[FFmpeg-user] Possible feature additions for concatenating video files
ffmpeg at gmail.com
Fri Jan 6 03:21:58 CET 2012
Forget FPS, MP4 supports variable FPS, you just need recalculate
On Fri, Jan 6, 2012 at 5:41 AM, <dg1727 at hushmail.com> wrote:
> On Wed, 04 Jan 2012 18:45:59 -0500 Carl Eugen Hoyos
> <cehoyos at ag.or.at> wrote:
>><dg1727 <at> hushmail.com> writes:
>>> A. An option in FFmpeg to assume that the input file is
>>> correct (audio and video have the same duration) except that
>>> only the video-FPS field is wrong. This option would change
>>> only the video-FPS field to make the computed video duration
>>> match the audio duration.
>>> Preferably, this option could be given to the "ffmpeg" command
>>> in the FLV-to-MP4 step listed above.
>>If I understand that correctly, FFmpeg miscalculates (or
>>misdetects) the video (or audio) duration in one of your
>>samples, and the result of your initial
>>ffmpeg -i input -acodec copy -vcodec copy call results in an out-
>>of-sync file. If that is correct, please provide a sample.

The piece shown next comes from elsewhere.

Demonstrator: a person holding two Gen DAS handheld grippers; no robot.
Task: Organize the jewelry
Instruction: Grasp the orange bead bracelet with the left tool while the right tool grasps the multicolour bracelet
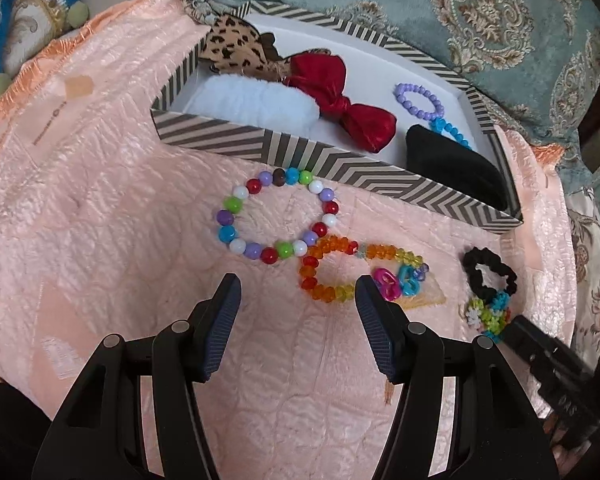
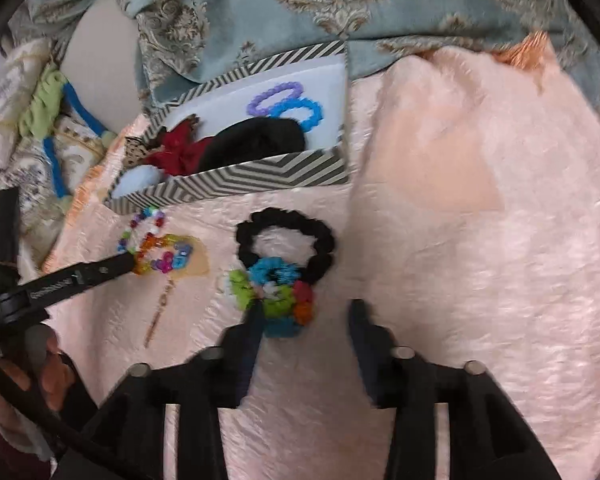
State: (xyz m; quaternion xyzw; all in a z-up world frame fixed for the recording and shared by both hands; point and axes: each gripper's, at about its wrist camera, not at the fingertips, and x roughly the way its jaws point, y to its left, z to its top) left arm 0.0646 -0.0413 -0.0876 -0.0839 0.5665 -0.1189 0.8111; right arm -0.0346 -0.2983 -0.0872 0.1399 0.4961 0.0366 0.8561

> I'm not sure that FFmpeg is misdetecting anything. I assume that
> the input *.mp4 file has a mistaken video-FPS number stored in it.
> I assume that "MP4Box -info" is _correctly_ multiplying the number
> of video frames by this mistaken video-FPS number and thus arriving
> at an _incorrect_ video duration; and that the same FPS is used in
> the concatenation, causing the video duration to be the same wrong
> value calculated by "MP4Box -info".
> Any sync problem doesn't appear until I try to concatenate the
> I have thought some more about my attempted concatenation. Let me
> repeat the calculations I am doing:
> (Number of video frames) / (video duration) = FPS that seems to
> be stored in the *.mp4
> (Number of video frames) / (audio duration) = what seems to be
> the correct FPS
> I ran "MP4Box -info" on all 10 of my files and found that the
> "correct" FPS vary a little bit. For the first 9 files, if the
> "correct" FPS is truncated to 3 decimal places, it is 24.978 in all
> cases. Truncated to 5 decimal places, it ranges from 24.97812 to
> 24.97889. The "correct" FPS for the 10th file is 24.9479. (It
> looks like the last file has a few extra audio samples, and the
> correct FPS is probably 24.978. If this file were forced to 24.978
> FPS, a fraction of a second of audio would extend past the video;
> this would be fine.) If the frame rates were adjusted
> automatically according to my suggestion A above, then they would
> come out different (24.97812, 24.97889, 24.9479, etc.) Since the
> resulting video files would have different frame rates, existing
> tools might not be able to concatenate them .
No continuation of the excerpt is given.